Friday, November 28, 2008

Drought deepens strain on a dwindling Colorado River

Salt Lake Tribune: The drought gripping Utah, Southern California and the rest of the Southwest this century shows no sign of ending. Scientists see it as a permanent condition that, despite year-to-year weather variations, will deepen as temperatures rise, snows dwindle, soils bake and fires burn. That's grim news for all of us in the West, perhaps most especially for the 10 million residents along the northern stretch of the Colorado River -- Utah, New Mexico, Wyoming and Colorado -- whose water rights are newer, and therefore junior, to those in Southern California, Nevada and Arizona.

Making matters worse, the Colorado -- the 1,450-mile-long lifeline that sustains more than 30 million souls and 3.5 million acres of farmland in seven states, 34 tribal nations and Mexico -- is in decline, scientists warn.

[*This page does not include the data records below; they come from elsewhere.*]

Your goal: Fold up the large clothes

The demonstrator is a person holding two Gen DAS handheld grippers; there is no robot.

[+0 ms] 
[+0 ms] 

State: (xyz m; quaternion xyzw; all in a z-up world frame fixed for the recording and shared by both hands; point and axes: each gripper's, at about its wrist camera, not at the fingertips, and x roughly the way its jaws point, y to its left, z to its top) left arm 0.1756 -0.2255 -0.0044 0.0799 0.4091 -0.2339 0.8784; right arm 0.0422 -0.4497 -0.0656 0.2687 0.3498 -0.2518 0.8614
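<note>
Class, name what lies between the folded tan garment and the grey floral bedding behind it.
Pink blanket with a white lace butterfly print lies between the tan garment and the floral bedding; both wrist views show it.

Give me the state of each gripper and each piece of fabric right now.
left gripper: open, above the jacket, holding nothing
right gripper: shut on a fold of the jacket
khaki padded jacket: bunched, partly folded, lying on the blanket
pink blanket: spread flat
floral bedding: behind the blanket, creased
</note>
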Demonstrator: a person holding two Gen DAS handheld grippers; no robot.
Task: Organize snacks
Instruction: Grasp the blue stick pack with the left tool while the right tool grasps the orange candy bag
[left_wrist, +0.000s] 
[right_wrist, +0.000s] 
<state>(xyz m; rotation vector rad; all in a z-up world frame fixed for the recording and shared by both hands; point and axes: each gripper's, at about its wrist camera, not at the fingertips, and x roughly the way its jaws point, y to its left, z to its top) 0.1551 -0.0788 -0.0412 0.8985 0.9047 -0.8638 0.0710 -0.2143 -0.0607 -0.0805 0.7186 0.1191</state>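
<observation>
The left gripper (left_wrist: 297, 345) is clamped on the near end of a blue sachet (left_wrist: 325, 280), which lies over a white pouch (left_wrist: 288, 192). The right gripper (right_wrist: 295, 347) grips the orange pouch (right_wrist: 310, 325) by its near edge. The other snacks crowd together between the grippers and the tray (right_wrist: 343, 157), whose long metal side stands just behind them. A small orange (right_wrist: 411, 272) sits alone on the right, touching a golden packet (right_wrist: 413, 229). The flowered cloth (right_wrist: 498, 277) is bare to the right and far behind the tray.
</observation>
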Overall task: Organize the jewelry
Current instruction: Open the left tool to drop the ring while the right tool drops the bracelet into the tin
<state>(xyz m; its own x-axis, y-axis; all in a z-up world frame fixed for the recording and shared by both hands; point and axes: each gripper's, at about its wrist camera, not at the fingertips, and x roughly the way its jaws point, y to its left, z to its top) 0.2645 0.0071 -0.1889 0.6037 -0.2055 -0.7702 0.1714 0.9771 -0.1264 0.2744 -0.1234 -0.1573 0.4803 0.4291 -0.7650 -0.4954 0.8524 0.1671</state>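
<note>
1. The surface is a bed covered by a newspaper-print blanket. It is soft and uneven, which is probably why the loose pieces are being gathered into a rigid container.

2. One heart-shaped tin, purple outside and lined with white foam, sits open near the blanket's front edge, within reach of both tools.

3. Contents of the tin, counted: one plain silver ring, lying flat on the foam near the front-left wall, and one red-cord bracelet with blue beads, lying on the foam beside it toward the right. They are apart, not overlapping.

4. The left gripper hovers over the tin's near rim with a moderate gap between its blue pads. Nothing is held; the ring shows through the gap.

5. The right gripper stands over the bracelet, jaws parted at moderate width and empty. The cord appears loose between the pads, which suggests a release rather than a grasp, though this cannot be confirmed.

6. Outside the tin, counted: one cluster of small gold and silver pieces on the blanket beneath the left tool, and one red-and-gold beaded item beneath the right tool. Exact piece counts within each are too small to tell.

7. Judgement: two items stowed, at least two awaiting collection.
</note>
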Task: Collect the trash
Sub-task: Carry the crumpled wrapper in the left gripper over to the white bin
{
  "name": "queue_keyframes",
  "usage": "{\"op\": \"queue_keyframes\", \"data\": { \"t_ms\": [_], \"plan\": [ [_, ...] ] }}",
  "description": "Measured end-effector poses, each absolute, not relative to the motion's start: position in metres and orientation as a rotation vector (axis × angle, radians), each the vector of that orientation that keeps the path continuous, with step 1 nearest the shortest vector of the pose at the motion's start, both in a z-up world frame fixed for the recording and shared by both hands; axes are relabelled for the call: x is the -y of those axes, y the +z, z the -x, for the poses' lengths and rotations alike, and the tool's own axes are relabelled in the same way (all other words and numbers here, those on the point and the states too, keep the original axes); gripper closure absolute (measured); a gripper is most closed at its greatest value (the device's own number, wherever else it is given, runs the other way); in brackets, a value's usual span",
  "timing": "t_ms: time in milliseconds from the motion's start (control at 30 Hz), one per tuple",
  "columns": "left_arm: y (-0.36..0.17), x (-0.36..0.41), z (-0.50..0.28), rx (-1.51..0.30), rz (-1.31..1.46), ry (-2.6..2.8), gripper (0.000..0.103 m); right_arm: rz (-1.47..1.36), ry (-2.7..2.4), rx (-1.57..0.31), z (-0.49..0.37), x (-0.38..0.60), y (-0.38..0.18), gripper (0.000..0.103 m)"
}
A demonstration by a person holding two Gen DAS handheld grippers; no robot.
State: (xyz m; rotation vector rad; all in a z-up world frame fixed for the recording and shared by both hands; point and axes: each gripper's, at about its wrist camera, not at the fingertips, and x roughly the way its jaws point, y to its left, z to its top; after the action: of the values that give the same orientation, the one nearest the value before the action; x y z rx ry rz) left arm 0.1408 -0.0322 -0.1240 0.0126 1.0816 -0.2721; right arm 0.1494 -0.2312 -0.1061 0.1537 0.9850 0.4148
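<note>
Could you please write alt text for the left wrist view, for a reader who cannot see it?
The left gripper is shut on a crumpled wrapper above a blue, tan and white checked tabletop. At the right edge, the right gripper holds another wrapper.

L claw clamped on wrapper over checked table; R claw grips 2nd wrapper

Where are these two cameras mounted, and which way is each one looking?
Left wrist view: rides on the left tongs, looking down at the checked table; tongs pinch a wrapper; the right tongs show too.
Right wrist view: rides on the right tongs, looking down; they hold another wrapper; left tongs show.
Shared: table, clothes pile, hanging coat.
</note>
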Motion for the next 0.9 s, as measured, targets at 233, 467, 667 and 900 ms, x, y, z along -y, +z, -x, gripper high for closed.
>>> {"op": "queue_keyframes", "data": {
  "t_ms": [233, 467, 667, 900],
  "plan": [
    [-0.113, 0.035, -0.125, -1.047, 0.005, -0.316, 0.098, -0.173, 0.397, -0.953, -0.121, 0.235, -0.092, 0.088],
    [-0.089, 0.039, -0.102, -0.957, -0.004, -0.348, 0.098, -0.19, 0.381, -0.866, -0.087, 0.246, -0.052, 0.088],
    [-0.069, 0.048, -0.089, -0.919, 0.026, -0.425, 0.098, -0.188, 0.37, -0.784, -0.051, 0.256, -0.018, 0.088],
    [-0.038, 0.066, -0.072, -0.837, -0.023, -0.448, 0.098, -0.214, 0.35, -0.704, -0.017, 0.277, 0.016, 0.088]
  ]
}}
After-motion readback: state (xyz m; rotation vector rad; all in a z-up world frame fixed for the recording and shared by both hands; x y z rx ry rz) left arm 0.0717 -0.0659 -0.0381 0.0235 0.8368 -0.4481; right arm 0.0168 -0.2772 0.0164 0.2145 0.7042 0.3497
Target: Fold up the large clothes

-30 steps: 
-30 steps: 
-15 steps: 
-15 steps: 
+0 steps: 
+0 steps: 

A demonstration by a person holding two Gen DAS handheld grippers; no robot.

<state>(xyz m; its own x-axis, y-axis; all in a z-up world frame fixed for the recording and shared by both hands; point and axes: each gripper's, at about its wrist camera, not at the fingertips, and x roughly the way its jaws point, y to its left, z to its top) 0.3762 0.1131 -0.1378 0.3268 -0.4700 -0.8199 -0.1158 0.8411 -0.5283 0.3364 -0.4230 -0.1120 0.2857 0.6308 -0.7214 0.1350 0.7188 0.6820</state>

Even so, demand for the Colorado's water echoes from city leaders, industry giants, oil drillers, farmers, fishers, ranchers, boaters, bikers and hikers -- along with silent pleas from wildlife and the ecosystem. Trend analyses by federal scientists, probably conservative, predict the population dependent on the river will reach at least 38 million during the coming decade.

Right now, California, with the most senior rights and the largest share of the Colorado under a 1922 law, is struggling with a statewide water shortage. Not enough rain has fallen in the southland, as weathercasters like to call it, home to 18 million people, roughly half the state's population.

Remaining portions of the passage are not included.